Quais cenários pós-pandemia aguardam as sociedades latino-americanas?

R: Nossos países reagiram de forma muito heterogênea, mas aprendemos durante o processo.

Do ponto de vista econômico, já existem estratégias claras de reativação, o emprego começa a se recuperar ligeiramente, mas isso ainda será um processo muito demorado e muito complicado, porque estamos aprendendo a reativar a economia convivendo com uma pandemia muito impactante.

Nos resta esperar a normalidade, que terá como requisito central a existência de uma vacina.

Tem-se falado de um retrocesso de até duas décadas nos avanços sobre a desigualdade.

R: A estimativa dos impactos econômicos, incluindo a queda do crescimento econômico, ou os níveis de pobreza e desigualdade, são simulações feitas na ausência de uma resposta de política pública. São cenários extremos necessários de serem levados em consideração para planejar estratégias que atenuem esses efeitos.

Temos diferentes cenários em diferentes países, mas, em nível regional, podemos realmente falar de um retrocesso de até dez anos, na ausência da reação de uma política eficaz e nos níveis de pobreza multidimensional, segundo um relatório recente realizado pelo PNUD.

Em quais aspectos o impacto da pandemia será traduzido?

R: A pandemia vai mudar nossas práticas em políticas de saúde e em muitos comportamentos individuais, além das práticas de trabalho em termos de lugares e mecanismos para realizar as atividades produtivas.

Essa é uma crise de governança e sistêmica. Não podemos sair sem um esforço e uma abordagem sistêmica, porque o que tem acontecido é uma revelação de muitos fenômenos estruturais que já existiam.

As respostas dos Estados foram insuficientes?

R: Em nível global, percebemos que tínhamos sistemas insuficientes para responder a uma ameaça sistêmica desta natureza. Mas podemos encontrar exemplos muito eficazes de resposta em nossa própria região.

Por exemplo, o sucesso do confinamento em vários dos nossos países, como o da Argentina; o caso do Uruguai, onde a resposta levou ao crescimento muito controlado da pandemia.

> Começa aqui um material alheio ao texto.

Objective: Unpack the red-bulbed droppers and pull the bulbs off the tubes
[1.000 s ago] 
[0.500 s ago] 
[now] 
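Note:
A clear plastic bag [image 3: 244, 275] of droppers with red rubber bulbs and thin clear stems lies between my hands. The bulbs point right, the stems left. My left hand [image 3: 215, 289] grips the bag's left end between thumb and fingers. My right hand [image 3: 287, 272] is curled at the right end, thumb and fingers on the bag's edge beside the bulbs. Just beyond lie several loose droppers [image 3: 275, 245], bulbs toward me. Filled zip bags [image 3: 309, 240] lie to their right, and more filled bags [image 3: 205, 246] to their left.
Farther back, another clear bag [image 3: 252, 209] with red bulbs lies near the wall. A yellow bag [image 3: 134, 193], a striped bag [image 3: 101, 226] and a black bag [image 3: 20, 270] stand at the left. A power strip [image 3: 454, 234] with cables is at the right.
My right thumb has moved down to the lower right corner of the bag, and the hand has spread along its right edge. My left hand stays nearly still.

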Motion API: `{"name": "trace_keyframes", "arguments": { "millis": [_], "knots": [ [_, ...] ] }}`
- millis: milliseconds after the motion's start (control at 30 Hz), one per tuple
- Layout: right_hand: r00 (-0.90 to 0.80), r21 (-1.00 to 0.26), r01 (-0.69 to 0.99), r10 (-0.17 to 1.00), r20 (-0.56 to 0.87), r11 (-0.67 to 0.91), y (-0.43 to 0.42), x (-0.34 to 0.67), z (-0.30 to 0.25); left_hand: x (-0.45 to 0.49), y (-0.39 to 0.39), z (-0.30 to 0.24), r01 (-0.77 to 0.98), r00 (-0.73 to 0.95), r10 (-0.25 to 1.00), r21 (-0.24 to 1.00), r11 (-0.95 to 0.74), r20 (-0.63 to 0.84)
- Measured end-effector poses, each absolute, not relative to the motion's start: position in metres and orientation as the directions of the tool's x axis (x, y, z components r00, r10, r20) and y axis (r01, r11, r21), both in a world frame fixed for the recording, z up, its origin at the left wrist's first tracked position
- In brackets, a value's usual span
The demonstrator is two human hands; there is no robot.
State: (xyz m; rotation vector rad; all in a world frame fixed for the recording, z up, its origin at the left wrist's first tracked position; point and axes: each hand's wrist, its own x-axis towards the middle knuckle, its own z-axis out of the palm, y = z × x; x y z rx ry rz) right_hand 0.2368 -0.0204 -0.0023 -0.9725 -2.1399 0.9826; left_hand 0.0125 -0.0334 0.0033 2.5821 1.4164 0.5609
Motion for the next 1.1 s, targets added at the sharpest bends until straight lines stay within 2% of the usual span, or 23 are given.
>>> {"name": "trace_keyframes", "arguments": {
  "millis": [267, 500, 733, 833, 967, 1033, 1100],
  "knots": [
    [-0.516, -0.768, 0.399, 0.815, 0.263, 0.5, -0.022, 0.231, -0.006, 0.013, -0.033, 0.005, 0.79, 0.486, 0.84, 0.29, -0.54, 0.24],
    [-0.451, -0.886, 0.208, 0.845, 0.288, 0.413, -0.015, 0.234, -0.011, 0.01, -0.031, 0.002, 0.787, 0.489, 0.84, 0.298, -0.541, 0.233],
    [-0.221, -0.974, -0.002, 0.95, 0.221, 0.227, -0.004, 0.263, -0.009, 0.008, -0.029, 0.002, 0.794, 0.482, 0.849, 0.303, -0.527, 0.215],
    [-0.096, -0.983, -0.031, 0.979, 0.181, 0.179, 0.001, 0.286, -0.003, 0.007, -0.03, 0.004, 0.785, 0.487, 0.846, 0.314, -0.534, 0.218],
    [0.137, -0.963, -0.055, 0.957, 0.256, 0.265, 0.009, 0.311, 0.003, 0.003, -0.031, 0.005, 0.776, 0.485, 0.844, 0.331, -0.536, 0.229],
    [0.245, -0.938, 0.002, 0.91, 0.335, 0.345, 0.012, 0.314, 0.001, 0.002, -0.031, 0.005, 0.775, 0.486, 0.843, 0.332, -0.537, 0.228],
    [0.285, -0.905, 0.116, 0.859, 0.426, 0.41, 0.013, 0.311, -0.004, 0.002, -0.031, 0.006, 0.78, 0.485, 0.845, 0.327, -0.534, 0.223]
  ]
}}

Ou a resposta fiscal no caso da Colômbia, com seu esquema de reembolso do [Imposto sobre Valor Agregado] IVA para as famílias; o da Guatemala, onde o programa de proteção social de transferências se multiplicou por 10, passando de 250.000 beneficiários para quase 2,6 milhões; ou o investimento feito no México para aumentar a capacidade hospitalar em pouquíssimo tempo.

Mas insisto em que essa é uma situação totalmente sem precedentes, para a qual não estávamos preparados globalmente.